Somalie : les Shebab lancent un assaut contre le palais présidentiel de Mogadiscio

Un attentat à la voiture piégée, suivi d’une attaque par des hommes armés a fait plusieurs morts et d’importants dégâts matériels, ce vendredi matin dans la capitale somalienne.

Plusieurs personnes ont été tuées ce vendredi matin dans un attentat contre le palais présidentiel de Mogadiscio. Selon un haut responsable gouvernemental joint par l’AFP, un membre du cabinet du Premier ministre et un ancien chef-adjoint des services de renseignements figureraient parmi les victimes. Le président, Hassan Cheikh Mohamoud, a quant à lui rapidement fait savoir qu’il était indemne, par l’intermédiaire du représentant spécial de l’ONU pour la Somalie.

L’attaque, rapidement revendiquée par les Shebab, a été qualifiée de « spectaculaire attentat commando ». Un attentat bien orchestré qui montre le niveau d’organisation du groupe terroriste : les témoins font état d’une voiture piégée à l’explosif qui, propulsée contre le mur du palais présidentiel par un kamikaze, aurait explosé ouvrant la voie à un autre véhicule transportant des hommes armés qui ont pu ainsi pénétrer dans l’enceinte du bâtiment. S’en sont suivis des échanges de coups de feu nourris qui ont cessé aux alentours de 12h00 GMT, selon les journalistes présents à proximité. Le ministre de la Sécurité nationale, Abdikarim Hussein Guled avait affirmé à la presse, peu après l’attentat, que la situation était « sous contrôle des forces de sécurité », qui, rapidement intervenues, ont réussi à maitriser les terroristes.

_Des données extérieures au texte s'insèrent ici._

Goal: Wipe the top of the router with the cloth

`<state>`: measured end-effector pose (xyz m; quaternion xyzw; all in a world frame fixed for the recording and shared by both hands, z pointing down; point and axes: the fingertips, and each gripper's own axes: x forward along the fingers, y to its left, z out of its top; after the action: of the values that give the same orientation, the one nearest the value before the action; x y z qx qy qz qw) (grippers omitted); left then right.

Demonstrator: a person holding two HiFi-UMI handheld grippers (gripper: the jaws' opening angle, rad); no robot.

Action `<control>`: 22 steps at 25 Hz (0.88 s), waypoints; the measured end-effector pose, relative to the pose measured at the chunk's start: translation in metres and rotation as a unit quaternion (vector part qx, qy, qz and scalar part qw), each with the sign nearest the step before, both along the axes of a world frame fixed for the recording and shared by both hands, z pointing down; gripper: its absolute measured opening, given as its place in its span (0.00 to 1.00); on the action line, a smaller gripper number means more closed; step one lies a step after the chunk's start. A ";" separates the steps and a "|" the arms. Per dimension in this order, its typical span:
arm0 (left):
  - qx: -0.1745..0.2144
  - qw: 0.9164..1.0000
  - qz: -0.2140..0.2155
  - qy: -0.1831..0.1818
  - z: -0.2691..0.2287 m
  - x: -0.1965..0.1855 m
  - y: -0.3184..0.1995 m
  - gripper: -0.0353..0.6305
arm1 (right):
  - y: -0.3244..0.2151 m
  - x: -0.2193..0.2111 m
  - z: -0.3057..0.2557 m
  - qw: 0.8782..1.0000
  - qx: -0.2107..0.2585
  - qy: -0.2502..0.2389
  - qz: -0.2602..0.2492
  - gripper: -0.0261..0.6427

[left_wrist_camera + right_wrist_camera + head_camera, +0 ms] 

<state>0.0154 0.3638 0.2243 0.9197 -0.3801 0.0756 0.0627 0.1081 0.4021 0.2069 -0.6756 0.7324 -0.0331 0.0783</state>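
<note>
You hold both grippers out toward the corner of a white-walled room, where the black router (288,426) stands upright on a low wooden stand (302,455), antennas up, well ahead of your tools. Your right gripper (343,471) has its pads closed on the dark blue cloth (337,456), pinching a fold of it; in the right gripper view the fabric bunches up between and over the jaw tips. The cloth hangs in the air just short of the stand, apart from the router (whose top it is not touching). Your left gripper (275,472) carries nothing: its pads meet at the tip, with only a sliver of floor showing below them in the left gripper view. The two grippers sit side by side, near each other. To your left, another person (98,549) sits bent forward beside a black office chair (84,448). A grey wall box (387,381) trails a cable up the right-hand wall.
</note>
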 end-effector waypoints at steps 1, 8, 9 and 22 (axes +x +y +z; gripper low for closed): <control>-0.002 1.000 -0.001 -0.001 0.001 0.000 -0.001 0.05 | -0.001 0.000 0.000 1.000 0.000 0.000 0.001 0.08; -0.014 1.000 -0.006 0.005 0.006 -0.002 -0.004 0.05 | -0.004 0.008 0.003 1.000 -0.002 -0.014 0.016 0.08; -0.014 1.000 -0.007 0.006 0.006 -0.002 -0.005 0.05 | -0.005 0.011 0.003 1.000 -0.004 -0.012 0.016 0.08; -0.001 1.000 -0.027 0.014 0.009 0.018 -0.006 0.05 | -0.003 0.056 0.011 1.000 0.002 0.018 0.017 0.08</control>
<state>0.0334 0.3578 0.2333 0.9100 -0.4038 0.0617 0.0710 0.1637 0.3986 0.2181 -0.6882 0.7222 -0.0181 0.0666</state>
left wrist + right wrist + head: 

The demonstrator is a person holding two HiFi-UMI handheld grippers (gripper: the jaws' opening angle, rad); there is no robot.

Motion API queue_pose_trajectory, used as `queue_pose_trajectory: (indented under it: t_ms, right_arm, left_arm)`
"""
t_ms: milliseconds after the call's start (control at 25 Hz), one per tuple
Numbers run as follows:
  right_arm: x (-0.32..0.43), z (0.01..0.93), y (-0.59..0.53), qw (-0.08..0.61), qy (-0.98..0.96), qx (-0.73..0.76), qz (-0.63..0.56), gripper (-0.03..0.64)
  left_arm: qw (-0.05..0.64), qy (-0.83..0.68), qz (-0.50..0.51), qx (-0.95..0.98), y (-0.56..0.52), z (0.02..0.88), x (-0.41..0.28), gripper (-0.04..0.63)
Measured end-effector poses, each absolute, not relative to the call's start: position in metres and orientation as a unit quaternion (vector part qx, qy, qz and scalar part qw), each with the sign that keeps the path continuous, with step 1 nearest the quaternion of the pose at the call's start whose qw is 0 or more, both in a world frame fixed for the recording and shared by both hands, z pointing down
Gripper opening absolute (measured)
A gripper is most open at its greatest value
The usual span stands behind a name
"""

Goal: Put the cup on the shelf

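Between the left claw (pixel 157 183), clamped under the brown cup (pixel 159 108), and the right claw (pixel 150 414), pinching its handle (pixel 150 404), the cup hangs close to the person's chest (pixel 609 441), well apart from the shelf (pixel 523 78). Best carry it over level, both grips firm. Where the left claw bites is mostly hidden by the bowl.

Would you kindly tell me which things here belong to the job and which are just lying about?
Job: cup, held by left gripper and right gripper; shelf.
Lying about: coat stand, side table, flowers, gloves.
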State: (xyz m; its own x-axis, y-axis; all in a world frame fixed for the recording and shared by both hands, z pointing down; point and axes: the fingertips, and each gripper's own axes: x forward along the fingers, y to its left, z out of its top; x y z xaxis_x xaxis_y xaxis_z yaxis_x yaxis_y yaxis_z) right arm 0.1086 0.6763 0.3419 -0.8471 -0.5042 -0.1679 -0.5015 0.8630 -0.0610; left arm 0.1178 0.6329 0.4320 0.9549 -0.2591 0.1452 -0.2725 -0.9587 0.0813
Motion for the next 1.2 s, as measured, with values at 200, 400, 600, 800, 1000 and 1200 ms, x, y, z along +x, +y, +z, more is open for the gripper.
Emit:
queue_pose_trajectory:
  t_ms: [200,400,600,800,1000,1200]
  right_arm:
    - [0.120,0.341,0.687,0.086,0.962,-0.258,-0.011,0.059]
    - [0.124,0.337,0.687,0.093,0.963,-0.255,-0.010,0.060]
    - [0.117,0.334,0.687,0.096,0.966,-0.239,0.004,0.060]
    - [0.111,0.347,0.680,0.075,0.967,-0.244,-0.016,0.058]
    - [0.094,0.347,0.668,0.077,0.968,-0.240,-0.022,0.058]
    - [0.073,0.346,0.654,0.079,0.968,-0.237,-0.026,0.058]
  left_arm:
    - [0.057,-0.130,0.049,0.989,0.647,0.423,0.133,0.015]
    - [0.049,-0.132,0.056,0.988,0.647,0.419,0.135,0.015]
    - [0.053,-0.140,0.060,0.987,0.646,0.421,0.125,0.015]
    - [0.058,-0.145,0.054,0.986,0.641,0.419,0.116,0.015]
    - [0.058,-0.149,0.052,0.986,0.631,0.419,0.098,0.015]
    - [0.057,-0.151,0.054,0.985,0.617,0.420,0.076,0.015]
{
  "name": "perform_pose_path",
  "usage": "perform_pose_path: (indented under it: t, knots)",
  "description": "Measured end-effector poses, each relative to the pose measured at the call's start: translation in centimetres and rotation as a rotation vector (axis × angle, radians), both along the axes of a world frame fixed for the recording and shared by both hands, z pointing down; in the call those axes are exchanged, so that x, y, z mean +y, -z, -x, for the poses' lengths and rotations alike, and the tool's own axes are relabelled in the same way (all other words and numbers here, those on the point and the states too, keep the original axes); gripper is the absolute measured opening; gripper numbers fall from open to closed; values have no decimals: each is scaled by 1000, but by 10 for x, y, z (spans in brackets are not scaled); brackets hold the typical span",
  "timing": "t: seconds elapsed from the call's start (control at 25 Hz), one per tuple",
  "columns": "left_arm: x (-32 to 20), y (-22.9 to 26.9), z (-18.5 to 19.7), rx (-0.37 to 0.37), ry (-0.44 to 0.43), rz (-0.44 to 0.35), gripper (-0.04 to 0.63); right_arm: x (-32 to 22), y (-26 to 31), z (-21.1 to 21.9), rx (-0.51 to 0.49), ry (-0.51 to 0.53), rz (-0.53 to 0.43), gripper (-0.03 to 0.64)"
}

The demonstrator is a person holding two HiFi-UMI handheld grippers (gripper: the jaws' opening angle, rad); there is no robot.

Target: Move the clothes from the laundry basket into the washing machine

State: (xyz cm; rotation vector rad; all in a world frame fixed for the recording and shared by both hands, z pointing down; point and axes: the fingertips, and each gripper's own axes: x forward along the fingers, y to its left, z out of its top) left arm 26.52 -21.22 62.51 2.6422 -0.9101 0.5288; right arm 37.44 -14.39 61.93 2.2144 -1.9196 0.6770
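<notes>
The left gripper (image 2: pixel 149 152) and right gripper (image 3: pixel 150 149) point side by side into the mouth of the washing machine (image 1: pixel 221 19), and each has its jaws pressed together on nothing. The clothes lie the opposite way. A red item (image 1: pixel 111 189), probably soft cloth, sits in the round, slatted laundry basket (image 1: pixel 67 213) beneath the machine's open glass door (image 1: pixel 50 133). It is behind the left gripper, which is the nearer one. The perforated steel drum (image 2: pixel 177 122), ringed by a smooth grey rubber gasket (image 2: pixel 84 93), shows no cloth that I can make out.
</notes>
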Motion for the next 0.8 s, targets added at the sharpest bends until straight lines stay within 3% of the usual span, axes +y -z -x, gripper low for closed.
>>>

C’est la deuxième attaque des Shebab dans la capitale somalienne ce mois-ci : le 13 février, six personnes avaient déjà perdu la vie dans un attentat contre un convoi de l’ONU, à l’entrée de l’aéroport. Deux complexes ultra sécurisés visés par des attaques de plus en plus organisées.
Les terroristes entendent ainsi envoyer un message fort au gouvernement de transition. Le porte parole du groupe affilié à Al Qaida, Aziz Abu Musab, a déclaré à l’AFP ce vendredi que désormais « aucun endroit n’est sûr pour le gouvernement apostat ».

Les Shebab qui avaient été chassés de la capitale en aout 2011, continuent de contrôler de vastes zones dans ce pays ravagé par des décennies de guerre civile.